» Exercise:
For every line in the listing below that contains the word "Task", add one to the tally. State the final number and nothing else.
--
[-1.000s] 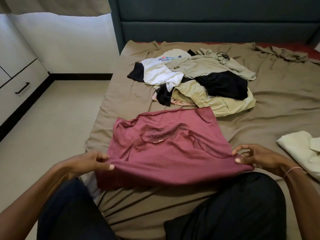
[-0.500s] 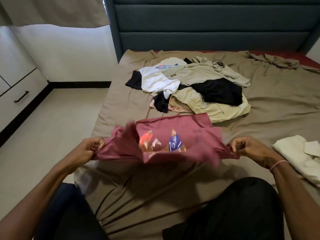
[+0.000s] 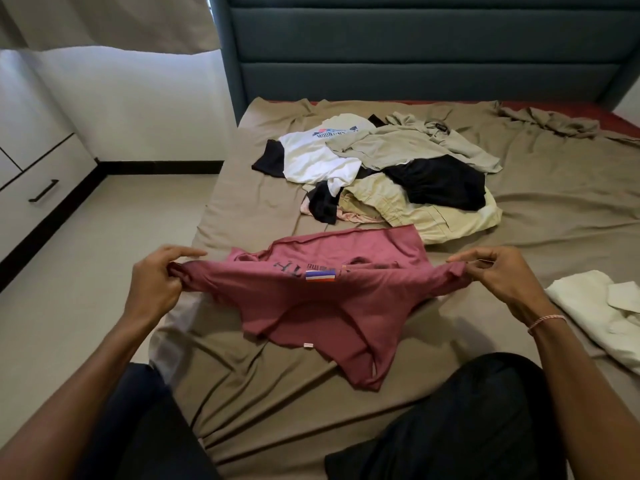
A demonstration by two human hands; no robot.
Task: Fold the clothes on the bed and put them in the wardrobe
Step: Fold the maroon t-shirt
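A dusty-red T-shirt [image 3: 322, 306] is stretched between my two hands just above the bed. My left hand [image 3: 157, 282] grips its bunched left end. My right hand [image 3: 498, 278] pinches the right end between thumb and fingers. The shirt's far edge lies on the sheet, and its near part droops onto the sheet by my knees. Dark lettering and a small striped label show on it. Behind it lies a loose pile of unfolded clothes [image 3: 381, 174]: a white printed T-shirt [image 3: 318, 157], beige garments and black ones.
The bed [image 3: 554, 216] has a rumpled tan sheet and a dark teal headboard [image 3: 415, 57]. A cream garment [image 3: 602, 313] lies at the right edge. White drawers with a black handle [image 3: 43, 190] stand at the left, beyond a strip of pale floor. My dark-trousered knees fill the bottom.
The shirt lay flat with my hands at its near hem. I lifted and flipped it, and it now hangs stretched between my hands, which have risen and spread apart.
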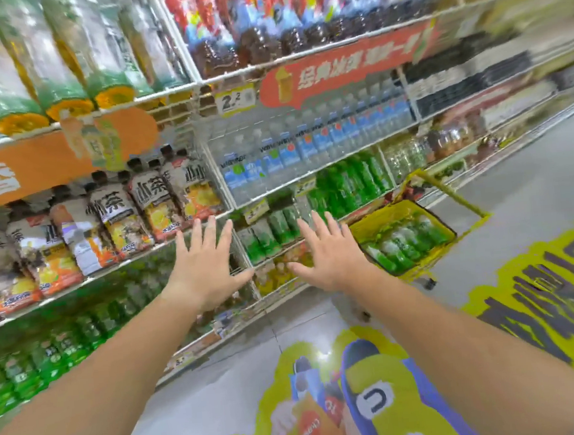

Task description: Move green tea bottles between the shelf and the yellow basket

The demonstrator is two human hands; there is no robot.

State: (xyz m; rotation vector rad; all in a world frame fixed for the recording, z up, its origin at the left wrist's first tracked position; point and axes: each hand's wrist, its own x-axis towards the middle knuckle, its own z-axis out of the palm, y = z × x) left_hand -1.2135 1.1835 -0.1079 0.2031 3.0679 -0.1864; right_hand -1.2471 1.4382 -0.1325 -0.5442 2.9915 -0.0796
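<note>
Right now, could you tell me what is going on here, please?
Someone faces the drinks shelf with the left hand and the right hand stretched out, fingers spread, holding nothing. The yellow basket sits on the floor to the right with green tea bottles lying in it. More green bottles stand on the shelf.

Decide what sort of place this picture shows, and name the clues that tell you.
Most likely a shop's drinks aisle: wire shelves packed with bottled drinks, price tags on the shelf edges, and a yellow basket on the floor.
</note>
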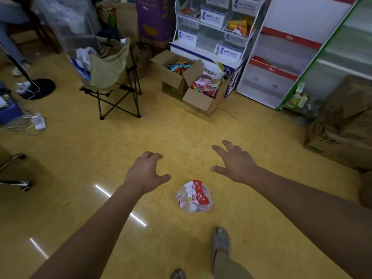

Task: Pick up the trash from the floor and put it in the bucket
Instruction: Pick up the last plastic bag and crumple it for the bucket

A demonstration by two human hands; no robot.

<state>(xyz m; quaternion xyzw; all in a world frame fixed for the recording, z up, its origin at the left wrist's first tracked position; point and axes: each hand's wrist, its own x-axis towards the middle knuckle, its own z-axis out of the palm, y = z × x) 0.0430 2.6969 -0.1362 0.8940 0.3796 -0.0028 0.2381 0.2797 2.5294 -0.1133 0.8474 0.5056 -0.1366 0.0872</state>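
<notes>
— How is the light?
— Dim and warm. Ceiling strips glare as white streaks on the glossy floor (84,158); shadows are soft.
— Sharpness?
— Soft overall. The boxes (342,125) at right and the bags (66,19) top left smear, and the shelves (281,57) lean with wide-angle bend.

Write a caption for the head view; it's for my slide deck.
Both empty hands, left hand and right hand, reach over a crumpled wrapper on the yellow floor.
</notes>
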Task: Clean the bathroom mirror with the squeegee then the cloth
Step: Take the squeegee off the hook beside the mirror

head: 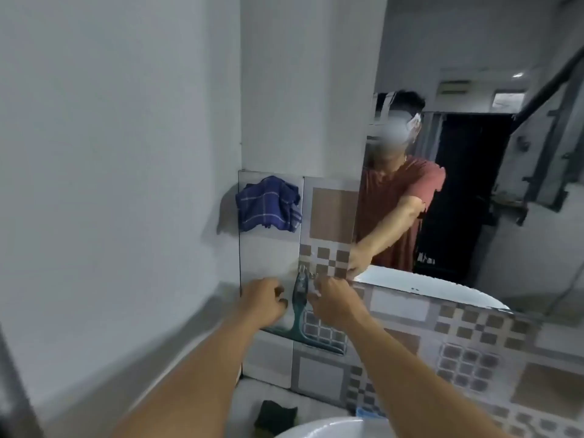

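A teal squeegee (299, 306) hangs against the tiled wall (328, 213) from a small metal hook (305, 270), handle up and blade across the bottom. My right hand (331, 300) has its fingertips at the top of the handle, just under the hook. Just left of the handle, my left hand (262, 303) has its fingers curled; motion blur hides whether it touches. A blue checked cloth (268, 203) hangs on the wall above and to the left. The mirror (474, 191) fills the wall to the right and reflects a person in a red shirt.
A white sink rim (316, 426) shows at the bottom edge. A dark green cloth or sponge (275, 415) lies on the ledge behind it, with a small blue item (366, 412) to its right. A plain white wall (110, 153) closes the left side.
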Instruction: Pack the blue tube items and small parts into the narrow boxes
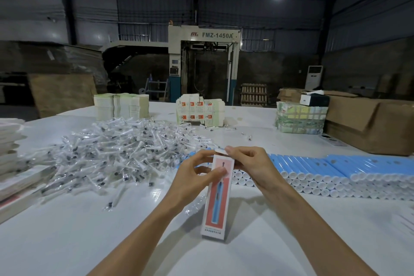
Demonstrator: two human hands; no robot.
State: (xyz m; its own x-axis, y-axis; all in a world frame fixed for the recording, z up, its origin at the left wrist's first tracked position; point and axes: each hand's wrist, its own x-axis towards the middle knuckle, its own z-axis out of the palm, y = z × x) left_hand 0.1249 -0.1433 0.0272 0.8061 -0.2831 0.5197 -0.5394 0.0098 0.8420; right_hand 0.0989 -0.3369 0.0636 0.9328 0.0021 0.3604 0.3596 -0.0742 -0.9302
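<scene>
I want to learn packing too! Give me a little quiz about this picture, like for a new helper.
1. True or false: the left hand grips the narrow box.
2. What holds the box's top flap? A) the right hand B) a strip of tape C) a clamp
3. Fill in: the blue tubes lie in rows on the person's ____ side, and the small parts are piled on the other.
Key: 1 true; 2 A; 3 right.

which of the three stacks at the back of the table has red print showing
The middle stack: rows of red-orange squares show on its front. The left stack is plain and pale, the right stack greenish.
</scene>
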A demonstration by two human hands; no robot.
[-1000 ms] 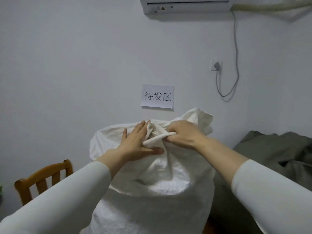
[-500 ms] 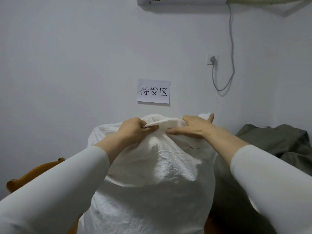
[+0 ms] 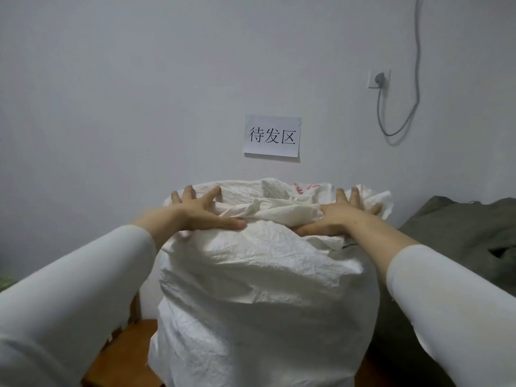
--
» Written response:
4